Tu serres les côtes et te crispes sur ta chaise. Après t'avoir ouvert au bistouri, elle r'vient presque sur des sujets mondains. C'en est presque drôle. T'échappe un rire cassé, en t'r'dressant.

"Des trucs du continent...."



Tu soupires et éclate d'un rire mauvais.



"Tu peux m'ramener des r'vues pornos, dis ? Parait qu'c'est bon pour l'coeur et la dextérité."

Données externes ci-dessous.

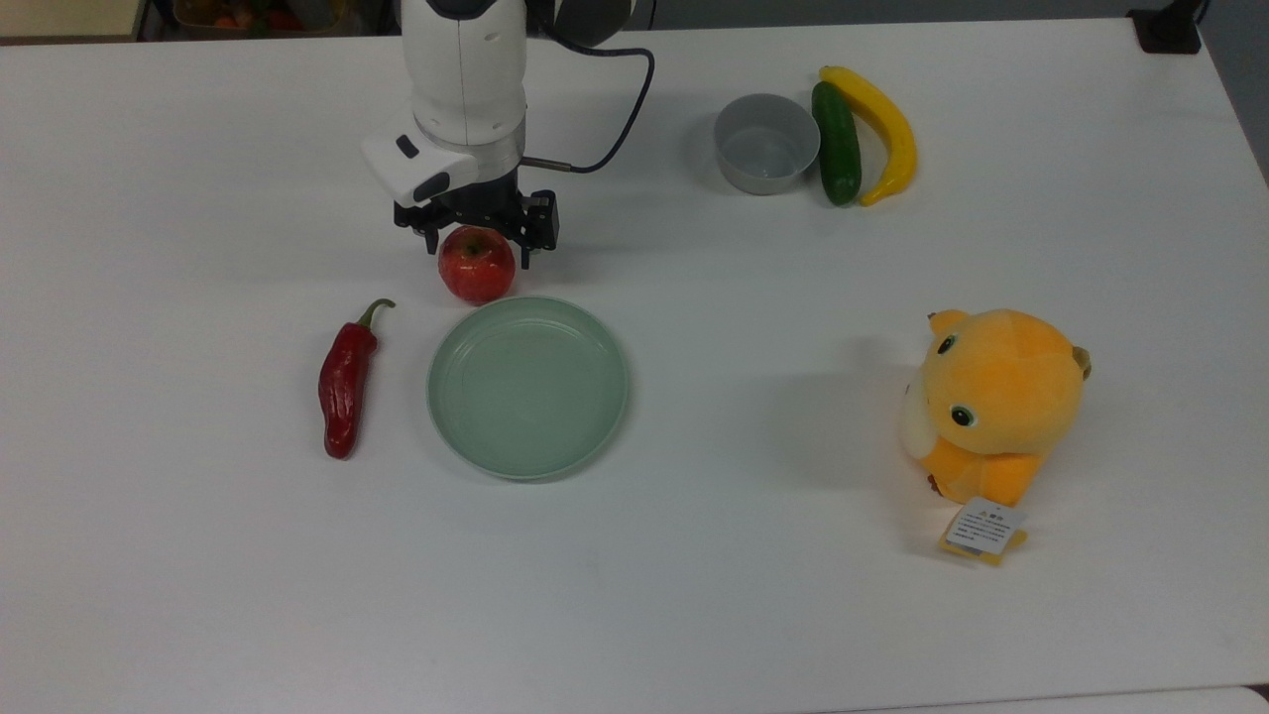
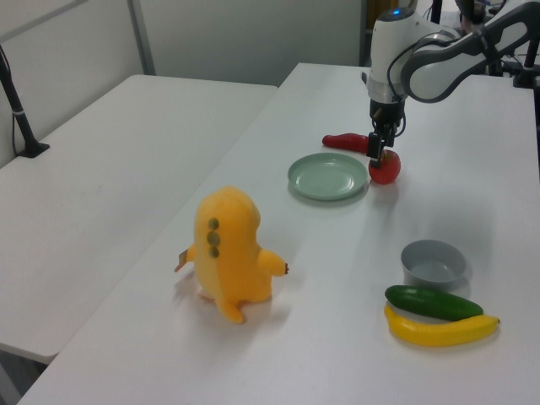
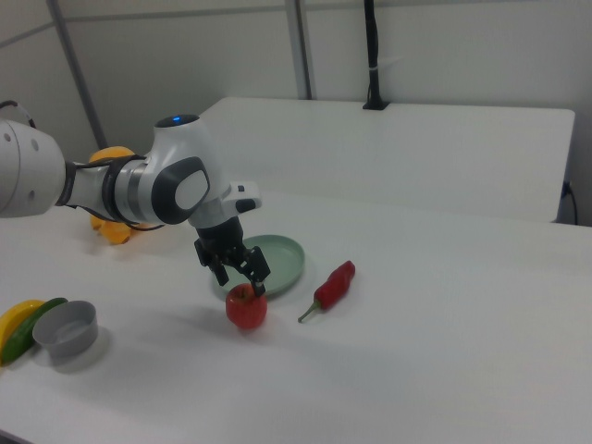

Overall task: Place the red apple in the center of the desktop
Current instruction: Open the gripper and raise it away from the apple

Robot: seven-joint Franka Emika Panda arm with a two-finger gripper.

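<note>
The red apple (image 1: 477,266) rests on the white desktop (image 1: 714,595), just off the far rim of the pale-green plate (image 1: 527,389). My gripper (image 1: 478,241) hovers right over the apple's top, open, with one finger on each side of it and not pressing on it. In the left view the apple (image 2: 386,170) sits beside the plate (image 2: 327,176) under the gripper (image 2: 377,153). From the right view, the apple (image 3: 246,308) stands on the desktop below the spread fingers of the gripper (image 3: 241,280).
A red chili pepper (image 1: 344,382) lies at the top view's left of the plate. A grey bowl (image 1: 765,145), a cucumber (image 1: 836,145) and a banana (image 1: 882,127) sit at the back right. An orange plush toy (image 1: 996,407) stands at the right.
</note>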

Hésitation. Sourire gêné. T'es pas c'te genre de gars-là, Angus. Pas l'genre à essayer d'rendre une meuf su'l'qui-vive. T'es p't'être un monstre. Mais t'es pas ça.



"J'rigole, doc. J'rigole. J'veux pas d'porno. J'en veux pas. J'fais l'asthme depuis chuis minot. Ma daronne fumait comme une ch'minée, quand elle était enceinte de nous. C'est p't'être ça. Ou c'est p't'être juste la volonté divine qui veut m'rendre c'que j'ai fait. Ma pompe est presque vide.  Je sais pas.... tu peux m'ramener des livres? J'ai plus rien à lire."